Riga mengangguk-angguk. Apa yang dikatakan Sena memang benar adanya. "Gue cuma mau ngikutin permainan dia aja. Kayak yang gue bilang tadi pagi, tebakan gue, Ona berniat menggiring opini orang-orang supaya mereka membenci gue. Dia pakai kata privilese sebagai senjata, Bro." Riga meletakkan kembali gelas es tehnya ke meja, menimbulkan bunyi yang bisa mengagetkan orang ngantuk.

Wilga berhenti membalas pesan pacarnya. Lalu, ikut memusatkan perhatian ke arah Riga. "Kok, lo nggak terpancing, Ga? Bukannya lo nggak suka kalau ada yang bahas soal privilese lo sebagai anak donatur?"

Riga mengangguk lagi.

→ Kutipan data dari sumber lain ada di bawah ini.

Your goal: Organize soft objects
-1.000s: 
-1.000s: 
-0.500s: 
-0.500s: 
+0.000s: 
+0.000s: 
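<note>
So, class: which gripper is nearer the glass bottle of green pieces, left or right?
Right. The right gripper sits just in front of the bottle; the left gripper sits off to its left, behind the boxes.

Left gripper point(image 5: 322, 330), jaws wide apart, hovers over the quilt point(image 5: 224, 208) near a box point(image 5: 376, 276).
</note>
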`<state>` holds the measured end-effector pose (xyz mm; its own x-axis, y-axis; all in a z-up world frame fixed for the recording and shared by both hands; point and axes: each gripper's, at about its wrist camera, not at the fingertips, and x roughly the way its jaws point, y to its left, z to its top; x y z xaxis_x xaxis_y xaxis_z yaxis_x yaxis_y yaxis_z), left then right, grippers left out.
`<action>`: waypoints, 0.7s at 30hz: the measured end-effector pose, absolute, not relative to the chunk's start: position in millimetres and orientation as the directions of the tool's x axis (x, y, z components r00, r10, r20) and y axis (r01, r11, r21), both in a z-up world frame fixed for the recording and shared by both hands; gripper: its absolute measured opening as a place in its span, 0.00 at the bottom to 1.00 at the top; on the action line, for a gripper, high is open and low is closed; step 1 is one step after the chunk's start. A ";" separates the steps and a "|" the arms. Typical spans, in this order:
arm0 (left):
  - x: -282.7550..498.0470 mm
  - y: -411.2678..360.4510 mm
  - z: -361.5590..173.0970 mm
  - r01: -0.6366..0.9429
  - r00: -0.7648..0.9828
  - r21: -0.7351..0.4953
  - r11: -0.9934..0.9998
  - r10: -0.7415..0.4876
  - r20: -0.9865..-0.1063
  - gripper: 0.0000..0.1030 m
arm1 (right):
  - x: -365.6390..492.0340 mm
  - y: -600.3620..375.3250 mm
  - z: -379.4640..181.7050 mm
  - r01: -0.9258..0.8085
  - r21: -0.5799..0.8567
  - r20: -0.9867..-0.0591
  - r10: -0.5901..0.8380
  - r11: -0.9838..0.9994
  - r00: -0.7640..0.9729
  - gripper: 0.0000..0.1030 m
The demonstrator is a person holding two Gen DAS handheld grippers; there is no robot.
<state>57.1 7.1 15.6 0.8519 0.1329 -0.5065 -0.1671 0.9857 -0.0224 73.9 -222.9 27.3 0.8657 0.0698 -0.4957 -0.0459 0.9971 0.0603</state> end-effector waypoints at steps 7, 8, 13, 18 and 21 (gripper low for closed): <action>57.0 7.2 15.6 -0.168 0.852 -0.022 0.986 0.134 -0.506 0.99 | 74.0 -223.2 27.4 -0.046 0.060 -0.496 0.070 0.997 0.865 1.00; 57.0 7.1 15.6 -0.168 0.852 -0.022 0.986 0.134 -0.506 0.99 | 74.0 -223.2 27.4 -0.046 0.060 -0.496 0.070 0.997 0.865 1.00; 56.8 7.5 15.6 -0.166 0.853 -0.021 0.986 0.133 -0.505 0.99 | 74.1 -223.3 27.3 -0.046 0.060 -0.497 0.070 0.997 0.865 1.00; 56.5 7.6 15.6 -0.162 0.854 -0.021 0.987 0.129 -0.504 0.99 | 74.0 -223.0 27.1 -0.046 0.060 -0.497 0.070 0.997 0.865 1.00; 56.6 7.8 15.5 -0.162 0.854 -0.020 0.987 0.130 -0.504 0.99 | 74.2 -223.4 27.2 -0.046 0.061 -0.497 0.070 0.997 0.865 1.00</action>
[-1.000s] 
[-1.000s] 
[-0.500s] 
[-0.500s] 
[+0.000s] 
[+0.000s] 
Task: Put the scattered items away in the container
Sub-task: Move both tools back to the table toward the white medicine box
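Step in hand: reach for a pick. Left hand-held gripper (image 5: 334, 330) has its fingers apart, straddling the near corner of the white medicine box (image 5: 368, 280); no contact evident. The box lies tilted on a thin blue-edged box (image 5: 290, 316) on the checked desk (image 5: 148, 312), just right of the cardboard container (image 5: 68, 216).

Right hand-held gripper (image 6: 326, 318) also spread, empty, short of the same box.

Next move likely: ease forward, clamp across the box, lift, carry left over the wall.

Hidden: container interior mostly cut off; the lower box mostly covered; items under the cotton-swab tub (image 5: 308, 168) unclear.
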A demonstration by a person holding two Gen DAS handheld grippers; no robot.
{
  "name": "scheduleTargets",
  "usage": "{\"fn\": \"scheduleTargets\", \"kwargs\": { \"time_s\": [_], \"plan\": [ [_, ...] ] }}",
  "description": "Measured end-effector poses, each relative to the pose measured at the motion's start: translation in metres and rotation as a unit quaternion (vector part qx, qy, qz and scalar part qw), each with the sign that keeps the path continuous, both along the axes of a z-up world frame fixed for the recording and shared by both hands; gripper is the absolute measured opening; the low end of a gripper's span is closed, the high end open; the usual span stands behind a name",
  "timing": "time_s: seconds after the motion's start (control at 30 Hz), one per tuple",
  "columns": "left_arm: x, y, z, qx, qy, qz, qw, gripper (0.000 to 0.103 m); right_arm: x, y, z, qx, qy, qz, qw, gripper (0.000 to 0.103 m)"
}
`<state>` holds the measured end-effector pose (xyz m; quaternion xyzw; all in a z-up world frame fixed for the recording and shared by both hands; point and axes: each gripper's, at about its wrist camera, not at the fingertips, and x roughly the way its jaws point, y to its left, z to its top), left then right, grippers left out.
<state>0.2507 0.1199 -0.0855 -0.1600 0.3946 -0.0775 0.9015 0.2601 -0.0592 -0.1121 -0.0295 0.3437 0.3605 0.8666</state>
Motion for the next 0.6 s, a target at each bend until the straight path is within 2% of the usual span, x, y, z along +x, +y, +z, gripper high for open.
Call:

Fakta bahwa ayahnya adalah donatur Nusa Indah memang sudah bukan rahasia lagi, tetapi Riga selalu mewanti-wanti teman-temannya agar tidak membicarakan soal itu. Bisa dibilang, Ona adalah orang pertama yang berani menyenggolnya. Tetangganya itu rupanya cukup pandai memilih senjata untuk mulai menyerang Riga.

"Gue nggak bilang gue nggak terpancing, tapi gue harus tetap tenang sampai gue tahu sejauh apa Ona berani berbuat." Air muka Riga berubah keruh.

"Gue lihat-lihat, si Ona ini nggak kayak cewek kebanyakan. Ati-ati aja lo, Ga." Ed memberi peringatan, yang malah ditertawakan.

"Tenang aja, gue sama Ona, kan, tetanggaan. Kalau mau tahu rencana dia, gue tinggal main ke rumahnya, pura-pura mau pinjem solder bokapnya atau sodet nyokapnya," ujar Riga. Keceriaan—kalau tidak mau disebut ketengilan—kembali menghiasi wajahnya.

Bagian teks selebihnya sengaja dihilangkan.